В данном контексте, прежде всего, возникает необходимость различать, по крайней мере, три типа исторического христианства. 1. Назарейская ересь или христианство Иакова. С точки зрения современных исторических данных, весьма вероятно, что именно Иаков, брат Иисуса, а не Петр возглавил движение после смерти сводного брата [Тейбор 2007, 283]. Следами этого христианства в тексте Библии являются, во-первых, Евангелие от Марка, которое в аутентичном (самом древнем варианте) заканчивается на 8-ом стихе 16 гл., в этом варианте ничего не говорится о свидетельствах воскресения Христа; во-вторых, послание Иакова, в котором прямо не упоминается воскресение, и нет противопоставления закона и благодати. В целом этот вариант христианства можно отнести к радикальной разновидности апокалиптического мессианского движения в Палестине I века[1]. 2. Вдохновенная проповедь апостола Павла, в центре которой событие воскресения Христа. Именно к этому христианству стремится вернуться Лютер, Кьеркегор и неоортодоксальная теология ХХ века. Оно представляется наиболее интересным и с философской точки зрения. 3. Соборное христианство, провозгласившее «омоусиос» и тринитарность Бога. Отмечу, во-первых, что, как было показано исторической критикой, данные догматические формулы не находят подтверждения в тексте Писания. Единственное упоминание тринитарной формулы (Мф. 28, 19) было добавлено не ранее начала V века. А наиболее отчетливое утверждение единосущности Иисуса и Бога в начале евангелия от Иоанна – «И Слово было Бог», требует уточненного перевода. Так, Новая Английская Библия дает такой вариант – «And what God was, the Word was» («И чем был Бог, тем было и Слово»), что, по мнению исследователей, означает скорее подобие (предельно возможное), но не тождество [Робинсон 1993, 52]. Во-вторых, связав Бога откровения с проблемным контекстом Бытия греческой философии, соборное христианство подчиняет мысль о Боге тому, что Хайдеггер назвал онто-тео-логической структурой метафизики. Это, с одной стороны, безусловно, искажает ветхозаветную идею Бога, а с другой, чуждо живому опыту евангельской веры. Именно к такому метафизическому Богу относятся слова Ницше – «Бог умер».

Теология.

С точки зрения заявленной темы для размышления, весьма показательным представляется путь, который проделала в ХХ веке протестантская неоортодоксальная теология. В целом содержание этой новой теологии часто и справедливо характеризуют как «восстание против имманентности», поскольку для нее принципиальна трансцендентность Бога, причем в новом, не ветхозаветном смысле, который в свою очередь связан с негреческой философией бытия, предложенной С. Кьеркегором. Однако важно, что в результате проделанного пути неоортодоксальная теология пришла к отказу от философских толкований Бога, к борьбе за чистоту богословского метода и принципиальной критике экзистенциализма как мировоззрения.

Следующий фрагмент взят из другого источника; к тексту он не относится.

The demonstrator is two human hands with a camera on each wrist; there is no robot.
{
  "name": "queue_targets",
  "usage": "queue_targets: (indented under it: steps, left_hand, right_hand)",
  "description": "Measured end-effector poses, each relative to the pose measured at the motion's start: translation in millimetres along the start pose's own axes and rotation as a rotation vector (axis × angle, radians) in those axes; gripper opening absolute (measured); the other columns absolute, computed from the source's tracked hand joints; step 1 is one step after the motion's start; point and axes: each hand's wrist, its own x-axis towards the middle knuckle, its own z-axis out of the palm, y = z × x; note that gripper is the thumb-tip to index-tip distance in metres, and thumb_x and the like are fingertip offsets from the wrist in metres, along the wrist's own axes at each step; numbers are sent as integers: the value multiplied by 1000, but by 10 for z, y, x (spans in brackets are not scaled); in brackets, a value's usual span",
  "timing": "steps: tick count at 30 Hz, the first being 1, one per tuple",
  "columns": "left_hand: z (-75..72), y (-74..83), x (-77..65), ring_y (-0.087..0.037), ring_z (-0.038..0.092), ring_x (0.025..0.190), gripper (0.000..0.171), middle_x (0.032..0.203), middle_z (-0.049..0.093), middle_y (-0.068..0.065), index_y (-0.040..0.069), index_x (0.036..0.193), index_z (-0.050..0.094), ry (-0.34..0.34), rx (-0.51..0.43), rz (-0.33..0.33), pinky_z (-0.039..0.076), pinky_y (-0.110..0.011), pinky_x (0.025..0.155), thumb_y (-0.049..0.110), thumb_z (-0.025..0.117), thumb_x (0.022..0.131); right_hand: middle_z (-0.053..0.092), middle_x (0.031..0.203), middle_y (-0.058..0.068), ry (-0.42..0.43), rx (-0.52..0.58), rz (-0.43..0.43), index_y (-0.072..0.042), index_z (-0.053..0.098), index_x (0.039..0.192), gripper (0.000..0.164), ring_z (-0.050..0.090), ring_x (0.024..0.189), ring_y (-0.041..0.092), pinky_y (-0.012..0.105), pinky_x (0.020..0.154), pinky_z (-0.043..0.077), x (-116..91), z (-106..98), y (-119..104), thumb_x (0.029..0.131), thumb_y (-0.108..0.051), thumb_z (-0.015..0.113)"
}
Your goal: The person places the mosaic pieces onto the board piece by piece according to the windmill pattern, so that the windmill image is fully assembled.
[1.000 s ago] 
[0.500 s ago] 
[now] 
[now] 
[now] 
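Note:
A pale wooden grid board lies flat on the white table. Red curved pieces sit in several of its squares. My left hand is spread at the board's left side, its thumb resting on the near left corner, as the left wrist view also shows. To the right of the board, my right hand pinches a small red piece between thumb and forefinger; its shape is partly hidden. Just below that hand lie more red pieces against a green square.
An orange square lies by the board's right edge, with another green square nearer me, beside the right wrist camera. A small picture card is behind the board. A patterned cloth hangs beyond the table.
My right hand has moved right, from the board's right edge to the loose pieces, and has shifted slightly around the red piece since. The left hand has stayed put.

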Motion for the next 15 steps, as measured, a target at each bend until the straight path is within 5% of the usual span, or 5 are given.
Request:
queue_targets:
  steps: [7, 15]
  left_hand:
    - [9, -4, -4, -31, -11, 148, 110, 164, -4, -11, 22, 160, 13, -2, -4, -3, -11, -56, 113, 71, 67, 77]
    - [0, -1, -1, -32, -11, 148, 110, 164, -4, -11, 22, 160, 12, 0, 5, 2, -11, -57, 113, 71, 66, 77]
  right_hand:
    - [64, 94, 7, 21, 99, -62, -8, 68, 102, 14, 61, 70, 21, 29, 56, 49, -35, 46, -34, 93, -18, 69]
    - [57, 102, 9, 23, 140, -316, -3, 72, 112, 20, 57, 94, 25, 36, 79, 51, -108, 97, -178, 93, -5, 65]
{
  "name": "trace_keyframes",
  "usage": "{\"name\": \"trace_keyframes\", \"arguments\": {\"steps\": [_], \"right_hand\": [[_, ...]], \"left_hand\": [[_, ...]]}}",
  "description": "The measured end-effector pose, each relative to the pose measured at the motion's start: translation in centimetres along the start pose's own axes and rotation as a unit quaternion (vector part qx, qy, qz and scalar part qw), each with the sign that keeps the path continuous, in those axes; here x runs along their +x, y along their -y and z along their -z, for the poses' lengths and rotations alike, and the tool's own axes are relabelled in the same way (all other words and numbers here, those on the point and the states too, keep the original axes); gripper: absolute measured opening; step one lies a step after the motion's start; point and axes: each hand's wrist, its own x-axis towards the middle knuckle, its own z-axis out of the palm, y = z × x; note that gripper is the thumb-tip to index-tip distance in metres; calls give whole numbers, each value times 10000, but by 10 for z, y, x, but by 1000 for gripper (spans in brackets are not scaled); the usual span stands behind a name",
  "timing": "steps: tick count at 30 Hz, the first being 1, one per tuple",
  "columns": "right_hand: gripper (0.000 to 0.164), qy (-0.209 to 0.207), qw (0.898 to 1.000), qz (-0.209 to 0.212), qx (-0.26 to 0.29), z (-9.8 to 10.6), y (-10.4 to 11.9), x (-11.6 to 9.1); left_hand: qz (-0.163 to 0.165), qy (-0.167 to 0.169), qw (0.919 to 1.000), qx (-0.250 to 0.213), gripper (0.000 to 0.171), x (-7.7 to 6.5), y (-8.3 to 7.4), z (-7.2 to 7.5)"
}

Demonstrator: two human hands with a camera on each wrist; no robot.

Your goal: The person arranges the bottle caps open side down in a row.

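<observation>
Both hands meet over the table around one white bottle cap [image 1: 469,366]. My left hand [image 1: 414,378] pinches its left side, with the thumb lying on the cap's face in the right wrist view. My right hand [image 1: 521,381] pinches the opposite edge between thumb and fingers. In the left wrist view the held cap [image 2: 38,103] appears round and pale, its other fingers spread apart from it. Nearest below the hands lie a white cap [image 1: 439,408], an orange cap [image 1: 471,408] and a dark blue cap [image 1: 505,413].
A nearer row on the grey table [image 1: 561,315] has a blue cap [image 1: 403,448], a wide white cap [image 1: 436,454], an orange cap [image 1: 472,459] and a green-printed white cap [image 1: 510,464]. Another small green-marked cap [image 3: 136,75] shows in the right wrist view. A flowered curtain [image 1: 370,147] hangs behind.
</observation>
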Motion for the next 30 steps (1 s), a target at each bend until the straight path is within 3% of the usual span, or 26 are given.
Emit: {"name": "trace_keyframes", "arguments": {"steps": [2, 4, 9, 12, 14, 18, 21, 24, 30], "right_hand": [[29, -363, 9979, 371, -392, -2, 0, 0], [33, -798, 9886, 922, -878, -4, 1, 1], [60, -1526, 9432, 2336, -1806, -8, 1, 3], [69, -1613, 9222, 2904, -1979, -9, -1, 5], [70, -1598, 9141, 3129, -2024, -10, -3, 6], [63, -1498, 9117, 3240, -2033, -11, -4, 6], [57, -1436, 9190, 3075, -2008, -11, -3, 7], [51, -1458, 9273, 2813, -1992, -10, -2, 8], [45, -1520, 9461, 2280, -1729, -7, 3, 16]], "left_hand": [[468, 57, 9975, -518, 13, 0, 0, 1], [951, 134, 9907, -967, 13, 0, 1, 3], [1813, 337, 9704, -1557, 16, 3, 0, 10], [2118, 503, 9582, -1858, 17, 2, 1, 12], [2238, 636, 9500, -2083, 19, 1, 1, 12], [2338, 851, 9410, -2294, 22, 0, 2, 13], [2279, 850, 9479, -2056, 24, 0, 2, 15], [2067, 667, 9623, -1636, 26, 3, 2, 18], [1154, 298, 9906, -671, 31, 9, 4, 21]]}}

Парадигмальным текстом новой теологии стал труд К. Барта «Послание к Римлянам». Для того, чтобы быть конкретным, остановлюсь на одном ключевом фрагменте этой книги. А именно, на комментарии Барта к 7-ой главе послания, краткая суть которой сводится к утверждению: Закон свят, но грех, живущий во мне, производит смерть через закон. С точки зрения Барта, грех – это, прежде всего, фундаментальная необходимость человеческого бытия и одновременно ключевое понятие христианской веры. Он цитирует Лютера: «Тот не христианин, у кого нет греха или кто его не чувствует; если ты найдешь такого, то он антихрист, а не истинный христианин» [Барт 2005, 243]. В интерпретации данного фрагмента послания Барт так излагает свое понимание религии:

«Что такое религия, если она, хотя и проявляется как высшая ступень в рамках царства греха, не идентична греху? Очевидно это возможность, перед лицом которой все человеческие возможности вступают в свет радикального кризиса, перед лицом которой грех становится видимым и познаваемым» [Барт 2005, 221]. И далее, с почти ницшеанским пафосом: «Смысл религии – это смерть… Религия это все, что угодно, но не гармония с самим собой или, чего доброго, с бесконечным. Здесь нет места для благородных чувств и великодушной гуманности… Здесь пропасть, здесь ужас. Здесь видны демоны (Иван Карамазов и Лютер!)» [Барт 2005, 232].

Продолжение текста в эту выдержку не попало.